Lisa also told me that Maggie wanted to go on a holiday with her family, which will involve five days of trekking in Tasmania.
I suggested that rather than focussing on Maggie’s weight, Lisa could try approaching her concerns from another angle. Since Maggie wanted to go trekking, Lisa could suggest to Maggie that they go walking together in the mornings to get Maggie ready for the trek. The following was what I suggested to Lisa.
With Lisa as her support, Maggie set herself some major goals and then broke them down into smaller or minor goals. As Maggie had been sedentary for a number of years and was fairly overweight, she needed to start slowly to minimise the risk of picking up repetitive injuries. Her first major goal was be able to walk 60 minutes without stopping, three times a week, to be achieved within three months. Breaking this major goal down, Maggie’s first minor goal was to walk for 12 minutes in week 1, three times. At the start of week 2, she increased the duration by 3 minutes and continued this increase each week until week 4, when she walked for 21 minutes. For weeks 5 to 8, the increments were 4 minutes each week. And finally for weeks 9 to 12, the increments were 5 minutes. At the end of week 12, Maggie and Lisa were walking for 60 minutes – her first major goal achieved. And to add a bit of variety, Maggie and Lisa started two out the three walks each week from home, with the third walk (on the weekend) either starting at one of the many beaches in Sydney or in a national park.

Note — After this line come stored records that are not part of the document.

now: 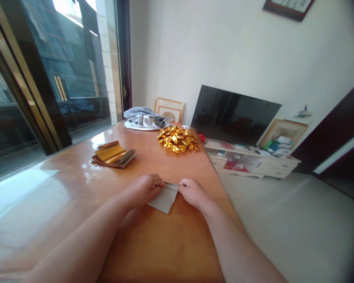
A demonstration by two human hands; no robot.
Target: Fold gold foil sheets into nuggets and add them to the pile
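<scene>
A sheet of paper [164, 201], its grey back facing up, lies at the table's near middle, with a narrow fold along its far edge. My left hand [147, 188] pinches that far edge on the left side. At the far right corner my right hand [192, 192] grips the same sheet, fingers closed. Beyond my left hand rests a stack of gold foil paper [114, 154], its top sheets curling up. Farther off to the right, a heap of folded gold foil pieces [178, 139] sits near the table's right edge.
The glossy wooden table [162, 243] drops off on the right to a tiled floor. Bundled cloth [143, 119] and framed pictures [169, 108] are at its far end. A large television [234, 114] stands on a white cabinet [256, 164]. Glass doors [67, 59] are at left.
</scene>
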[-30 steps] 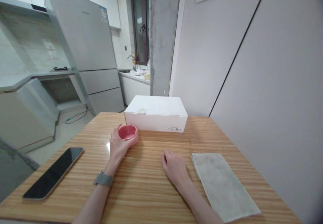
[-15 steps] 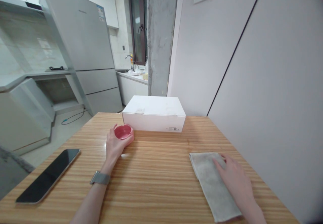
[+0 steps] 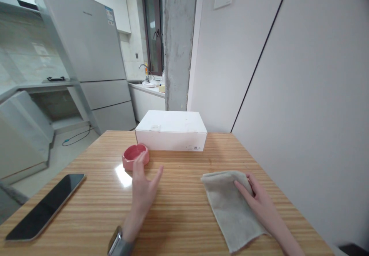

I’m pleased to report that five months down the track, Maggie and Lisa are still walking in the morning twice a week for 60 minutes each. However, the walk they do on weekends are now up to 2 hours.
In the meantime, Maggie has more energy, feels great, started cooking healthy meals at home instead of getting takeaways and walking is now part of her normal routine. In fact, Maggie now also walks by herself for 20 minutes after dinner on most nights. She now feels confident that she will be able to handle the five-day trek in Tasmaina next month and will be able to enjoy the holiday with her family.
Maggie and Lisa have become really close friends and as an added bonus, Maggie has come down two dress sizes. Maggie has made amazing changes to her lifestyle thanks to her housemate. Lisa was able to use Maggie’s family holiday and in particular, the five-day trek, as a motivating factor to get Maggie walking. She did not mention anything about Maggie’s weight.
The moral of the story: Some people may be a bit sensitive about their weight or size and so it can be a touchy subject to bring up. Think outisde the square and see if there are other motivating factors to help get them be more active. And finally…set achievable goals.